Your goal - Go over the material below and report every line that contains the word "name".

Data section -
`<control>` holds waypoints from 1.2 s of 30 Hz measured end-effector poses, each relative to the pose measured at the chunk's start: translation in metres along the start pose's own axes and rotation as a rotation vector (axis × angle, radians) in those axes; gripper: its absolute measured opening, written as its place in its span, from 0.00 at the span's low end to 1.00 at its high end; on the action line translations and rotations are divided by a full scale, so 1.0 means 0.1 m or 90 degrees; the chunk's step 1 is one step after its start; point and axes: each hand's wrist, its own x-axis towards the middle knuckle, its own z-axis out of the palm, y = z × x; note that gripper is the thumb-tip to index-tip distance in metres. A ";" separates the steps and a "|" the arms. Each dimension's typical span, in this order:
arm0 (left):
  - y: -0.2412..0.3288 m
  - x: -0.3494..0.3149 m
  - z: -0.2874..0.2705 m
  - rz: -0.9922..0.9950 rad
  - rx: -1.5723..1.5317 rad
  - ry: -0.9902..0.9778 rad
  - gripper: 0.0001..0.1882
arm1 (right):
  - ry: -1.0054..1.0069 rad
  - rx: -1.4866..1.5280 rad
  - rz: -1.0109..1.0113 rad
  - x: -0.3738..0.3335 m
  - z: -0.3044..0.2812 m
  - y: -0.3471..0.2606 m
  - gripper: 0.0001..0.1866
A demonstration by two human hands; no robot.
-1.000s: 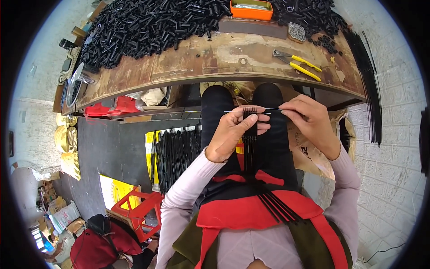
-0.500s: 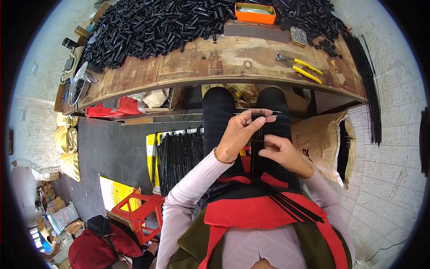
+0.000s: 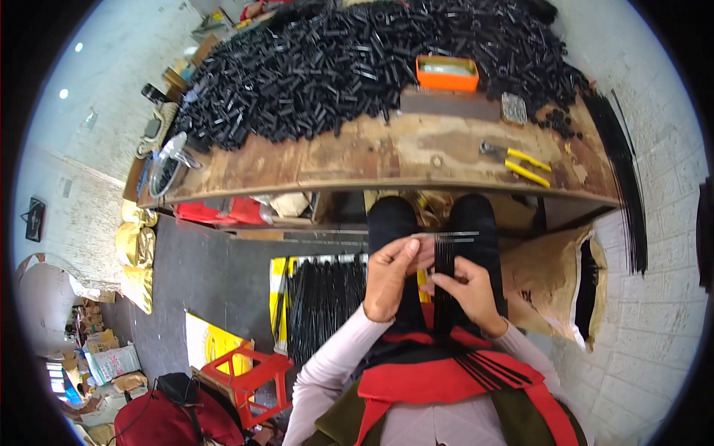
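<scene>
Over my lap hangs a flat row of thin black strips [image 3: 444, 282], with two thin metal rods [image 3: 465, 236] crossing its top. My left hand [image 3: 394, 273] is closed at the left side of the row, its fingers round the rods and its thumb raised along them. At the right edge of the strips my right hand [image 3: 474, 288] is closed, thumb and fingertips pinching them a little below the rods. Several loose black strips [image 3: 483, 370] lie across the red apron [image 3: 416, 379] on my lap.
Ahead, a wooden workbench [image 3: 357, 160] bears a heap of short black tubes [image 3: 297, 89], an orange box [image 3: 446, 73] and yellow-handled pliers [image 3: 528, 167]. Bundled black strips [image 3: 323, 305] lie on the floor at left, near a red stool [image 3: 256, 379]. A brown sack [image 3: 547, 279] stands right.
The view has shifted, so the bench sits lower in the picture. My left thumb has come off the strips, and my right hand has closed on their right edge.
</scene>
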 end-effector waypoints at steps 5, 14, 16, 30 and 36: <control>0.03 0.06 0.07 -0.026 0.014 0.009 0.15 | -0.002 0.028 -0.018 0.05 -0.02 -0.01 0.07; 0.37 0.36 -0.21 -0.178 0.122 -0.213 0.30 | -0.015 0.086 0.013 0.17 -0.13 -0.06 0.09; 0.75 0.63 -0.27 -0.098 0.316 -0.131 0.25 | -0.015 0.101 0.033 0.21 -0.23 0.01 0.09; 1.88 3.70 0.49 0.876 1.587 -0.360 0.07 | -0.017 0.189 0.103 0.47 -0.37 0.02 0.08; 2.09 3.04 0.35 0.733 1.030 -0.061 0.05 | -0.035 0.176 0.097 0.46 -0.37 0.02 0.07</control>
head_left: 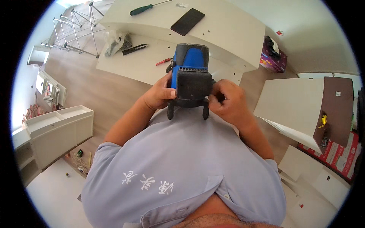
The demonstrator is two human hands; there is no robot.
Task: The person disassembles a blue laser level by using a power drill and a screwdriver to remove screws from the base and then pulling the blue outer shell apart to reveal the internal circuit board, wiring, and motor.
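Observation:
A blue and black laser level [193, 83] on short black legs is held upright in front of my chest. My left hand [159, 95] is closed round its left side, the thumb lying along the lower front edge. At the lower right side of the level, my right hand [231, 102] has its fingers curled in and pressed against the casing. The fingertips of the right hand are partly hidden, so what they touch there cannot be made out.
Beyond the level stands a white cabinet [235, 30]. A black phone [188, 22] and green screwdriver [141, 10] lie on it; a utility knife [135, 49], red tool [164, 61] and plastic bag [117, 45] lie lower. White panels [289, 102] stand right, a drawer unit [62, 133] left.

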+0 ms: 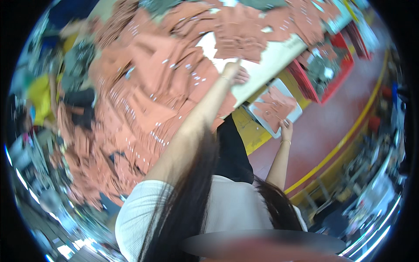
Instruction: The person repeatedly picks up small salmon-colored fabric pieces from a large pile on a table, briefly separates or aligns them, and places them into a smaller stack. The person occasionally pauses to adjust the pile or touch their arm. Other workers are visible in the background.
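Observation:
My left hand reaches over the pale table beside a stack of salmon-coloured cut fabric pieces. Its index finger stretches toward the stack's near edge, and the other fingers are loosely bent with nothing visible in them. Lower on the right, my right hand is at the near rim of a white plastic tray. Its fingers are closed at the corner of a salmon fabric piece, one of several that lie loosely in the tray. Slight blur hides the exact contact of both hands.
Overlapping salmon fabric stacks with small white tags cover the table's left side. Beyond the tray stands a red crate holding grey-green and salmon pieces. A yellow line crosses the reddish floor. At far left is a person in yellow.

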`<state>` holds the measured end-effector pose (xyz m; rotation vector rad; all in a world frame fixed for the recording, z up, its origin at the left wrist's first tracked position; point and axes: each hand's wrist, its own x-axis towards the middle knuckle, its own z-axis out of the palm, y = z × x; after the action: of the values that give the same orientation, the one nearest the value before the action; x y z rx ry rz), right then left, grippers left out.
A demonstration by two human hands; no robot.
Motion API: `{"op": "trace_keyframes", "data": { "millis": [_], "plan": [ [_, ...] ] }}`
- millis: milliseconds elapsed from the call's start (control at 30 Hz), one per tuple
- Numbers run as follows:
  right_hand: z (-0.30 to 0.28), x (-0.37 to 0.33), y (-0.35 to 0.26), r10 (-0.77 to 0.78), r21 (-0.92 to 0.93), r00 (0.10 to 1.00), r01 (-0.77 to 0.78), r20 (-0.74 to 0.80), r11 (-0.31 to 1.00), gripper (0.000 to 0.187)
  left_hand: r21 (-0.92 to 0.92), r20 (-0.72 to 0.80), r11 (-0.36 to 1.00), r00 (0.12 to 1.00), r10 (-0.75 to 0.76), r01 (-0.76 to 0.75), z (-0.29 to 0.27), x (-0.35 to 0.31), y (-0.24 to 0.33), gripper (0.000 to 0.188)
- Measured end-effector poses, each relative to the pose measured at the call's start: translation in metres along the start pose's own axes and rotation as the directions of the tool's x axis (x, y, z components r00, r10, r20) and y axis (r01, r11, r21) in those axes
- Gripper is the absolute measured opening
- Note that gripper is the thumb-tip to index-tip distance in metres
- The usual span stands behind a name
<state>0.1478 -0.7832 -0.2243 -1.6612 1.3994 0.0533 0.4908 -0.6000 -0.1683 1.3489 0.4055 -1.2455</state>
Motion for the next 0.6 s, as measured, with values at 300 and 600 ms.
{"op": "trace_keyframes", "data": {
  "millis": [300, 600],
  "plan": [
    [0.067, -0.021, -0.156, -0.585, 0.034, 0.808, 0.585, 0.062, 0.811, 0.037, 0.111, 0.173, 0.993, 0.985, 0.011, -0.03, -0.07, -0.157, -0.109, 0.044],
    [0.216, -0.198, -0.27, -0.779, 0.16, 0.226, 0.909, 0.585, 0.384, 0.019, -0.275, -0.266, 0.959, 0.954, -0.135, 0.059, -0.178, -0.303, -0.248, 0.039]
  ]
}}
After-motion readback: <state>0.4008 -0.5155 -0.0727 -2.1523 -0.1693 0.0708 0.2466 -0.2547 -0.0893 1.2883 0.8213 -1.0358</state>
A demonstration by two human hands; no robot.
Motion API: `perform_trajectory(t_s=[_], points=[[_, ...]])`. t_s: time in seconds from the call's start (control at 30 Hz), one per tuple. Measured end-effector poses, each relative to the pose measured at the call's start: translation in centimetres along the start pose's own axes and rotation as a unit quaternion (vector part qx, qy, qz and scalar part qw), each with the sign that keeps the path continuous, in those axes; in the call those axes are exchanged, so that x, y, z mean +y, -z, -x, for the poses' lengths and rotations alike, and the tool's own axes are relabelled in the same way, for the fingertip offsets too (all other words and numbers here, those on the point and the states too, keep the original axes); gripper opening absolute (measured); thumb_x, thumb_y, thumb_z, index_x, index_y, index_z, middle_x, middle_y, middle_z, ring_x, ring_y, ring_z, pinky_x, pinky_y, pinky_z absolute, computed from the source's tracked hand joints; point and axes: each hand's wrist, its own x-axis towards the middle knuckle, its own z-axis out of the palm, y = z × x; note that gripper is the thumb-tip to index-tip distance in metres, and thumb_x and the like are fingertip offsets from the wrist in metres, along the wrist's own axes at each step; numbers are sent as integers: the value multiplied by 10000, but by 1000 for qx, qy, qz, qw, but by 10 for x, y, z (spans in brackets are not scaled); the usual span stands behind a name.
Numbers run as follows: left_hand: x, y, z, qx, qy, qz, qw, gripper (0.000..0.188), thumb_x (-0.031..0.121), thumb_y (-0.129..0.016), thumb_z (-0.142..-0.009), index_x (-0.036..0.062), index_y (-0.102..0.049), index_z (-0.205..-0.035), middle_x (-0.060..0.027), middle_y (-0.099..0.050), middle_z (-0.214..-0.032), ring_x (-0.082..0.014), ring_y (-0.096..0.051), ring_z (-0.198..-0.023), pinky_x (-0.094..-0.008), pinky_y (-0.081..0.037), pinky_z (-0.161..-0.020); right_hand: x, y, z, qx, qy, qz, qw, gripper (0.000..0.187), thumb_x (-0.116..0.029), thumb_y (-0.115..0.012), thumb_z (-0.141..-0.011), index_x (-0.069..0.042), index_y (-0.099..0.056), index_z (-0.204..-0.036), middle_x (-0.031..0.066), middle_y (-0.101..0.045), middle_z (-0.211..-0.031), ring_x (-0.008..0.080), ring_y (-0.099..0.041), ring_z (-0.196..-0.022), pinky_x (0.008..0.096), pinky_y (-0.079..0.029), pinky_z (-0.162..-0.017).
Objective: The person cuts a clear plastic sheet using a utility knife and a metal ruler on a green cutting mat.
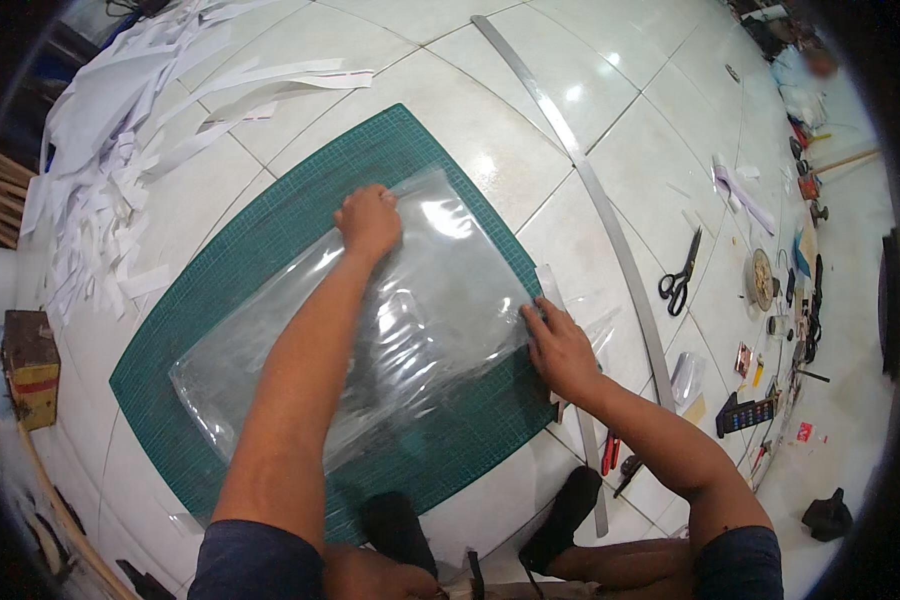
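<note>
A clear, glossy plastic sheet (440, 290), seemingly layered or folded, lies slantwise over a green cutting mat (410, 140) on the tiled floor. At the sheet's far edge, left of its top corner, my left hand (370, 222) is closed with curled fingers, gripping the plastic. My right hand (562, 350) rests on the sheet's right corner by the mat's edge, its fingers stretched out and slightly apart. Beneath and beside that hand runs a narrow metal strip (600, 510), partly hidden by my wrist.
A long steel ruler (590, 185) lies right of the mat, with black scissors (681, 275) beyond it. A red cutter (610, 453) sits near my right foot. White paper scraps (110, 140) heap at far left, above a box (32, 370). A bowl (760, 280) and a calculator (748, 416) are at right.
</note>
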Motion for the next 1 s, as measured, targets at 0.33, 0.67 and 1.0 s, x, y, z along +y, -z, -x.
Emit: perform_trajectory(t_s=[0.33,0.67,1.0], points=[[-4,-3,-24,23,-26,17,999,242,269,-573,-935,108,-698,-1067,-110,-675,-1148,-323,-588,-1154,-511,-383,-991,6,0,-5,-4,29,30,999,570,-163,-630,-886,-50,-473,-1422,183,-427,-1501,379,-464,-1340,491,-438,-1024],[-11,4,-10,66,-114,-29,991,413,273,-634,-904,104,-597,-1279,-171,-584,-1301,-375,-514,-1239,-530,-366,-1052,-5,0,-5,-34,41,66,996,601,-225,-648,-892,-11,-461,-1422,234,-420,-1501,413,-438,-1362,535,-417,-1039],[-137,121,179,55,-133,-105,984,605,231,-717,-850,41,-517,-1388,-252,-397,-1510,-440,-369,-1393,-526,-305,-1145,17,0,-4,-9,75,39,996,588,-233,-698,-839,-40,-492,-1356,205,-441,-1464,373,-463,-1316,499,-455,-985]])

Output of the exercise -
- The usual span stands behind a name
Motion API: `perform_trajectory(t_s=[_], points=[[_, ...]])`. t_s: time in seconds from the call's start (control at 30 Hz), one per tuple. Measured end-effector poses, each relative to the pose measured at the call's start: translation in centimetres along the start pose's own axes and rotation as a unit quaternion (vector part qx, qy, qz and scalar part qw), each with the sign that keeps the path continuous, in those axes; in the call those axes are exchanged, so that x, y, z mean +y, -z, -x, for the poses' lengths and rotations alike, and the tool's own axes are relabelled in the same way, for the fingertip offsets too (all other words and numbers here, those on the point and the states too, keep the original axes); gripper opening absolute (measured); thumb_x, thumb_y, thumb_z, index_x, index_y, index_z, middle_x, middle_y, middle_z, ring_x, ring_y, ring_z, pinky_x, pinky_y, pinky_z absolute, computed from the source's tracked hand joints; point and axes: each hand's wrist, its own x-axis towards the middle knuckle, its own z-axis out of the palm, y = z × x; note that gripper is the thumb-tip to index-tip distance in metres, and thumb_x and the like are fingertip offsets from the wrist in metres, along the wrist's own axes at each step; numbers are sent as integers: the value multiplied by 10000, but by 1000 for qx, qy, qz, qw, but by 10 for x, y, z (spans in brackets are not scaled); the usual span stands behind a name.

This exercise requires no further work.